Lemeah dan Tradisi Masyarakat Rejang
Ehm, sulit bagi saya menjelaskan sejarah masakan lemeah ini yang sahih. Hampir dikatakan tidak terdeteksi karena sejarah masyarakat Rejang sebagai penduduk terbesar Provinsi Bengkulu yang termasuk kelompok Proto Melayu masih diteliti hingga sekarang. Karena pada kenyataannya, meski memunyai aksara kuno Kaganga, asal-usul Suku Rejang (secara pasti) sulit dilacak. 

Hanya saja, sepanjang masyarakat Rejang percayai turun-temurun, lemeah begitu populer dan membudaya sebagai pelengkap lauk-pauk sehari-hari. Semua generasi tahu karena tak pernah tergerus zaman hingga sekarang. Bahkan, penduduk di luar masyarakat Rejang yang menempati daerah tersebut semisal Minang, Jawa, Sunda, Melayu, Batak, dan lainnya pun banyak yang menyukai.

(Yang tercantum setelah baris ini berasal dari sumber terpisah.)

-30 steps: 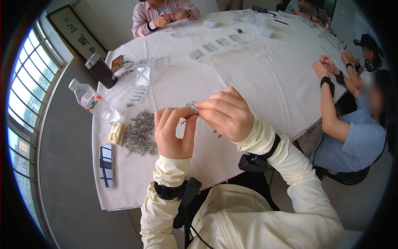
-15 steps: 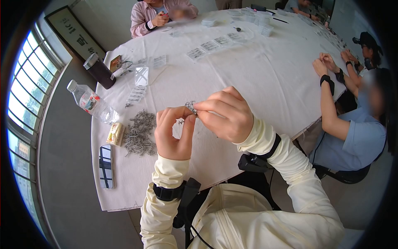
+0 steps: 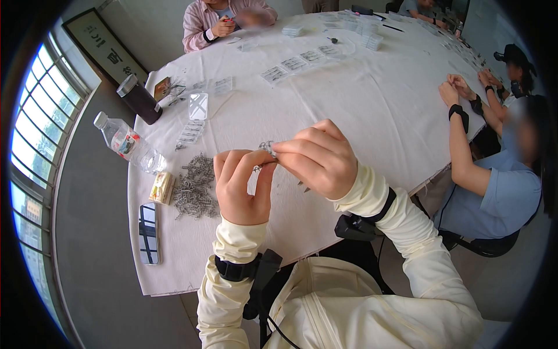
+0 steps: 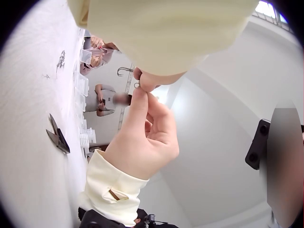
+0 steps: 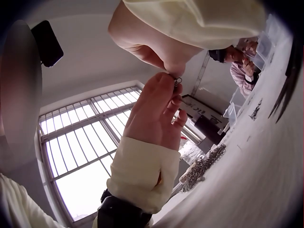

Kalau menelusuri sejarah, masyarakat Rejang adalah suku agraris yang hidup di daerah tropis. Di mana bambu tumbuh berlimpah dan ikan pun mudah didapatkan di sungai-sungai, danau, atau rawa-rawa. Mereka akrab dengan rebung, yang juga seringkali disantap oleh beruang atau babi hutan. Sekarang, di zaman modern dan lintas batas, putra-putri Rejang telah menyebar ke berbagai belahan Indonesia dan dunia. Tiap belek sadei alias balik dusun, lemeah tetap menjadi masakan favorit yang bikin kangen. Ya pedasnya, ya wangi khasnya, ya asamnya, dan ya cita rasa unik rebungnya yang tak bisa ditemukan di tempat lain. 

Tidak heran, di Bandara Fatmawati Soekarno, saya seringkali melihat orang yang membawa jerigen yang ditutup rapat ketika habis mudik. Isinya apalagi kalau bukan lemeah mentah. Penasaran mencobanya? Ayo, bertandang ke negeri kami di Provinsi Bengkulu. Biar keluarga saya menjamu Anda sepuasnya.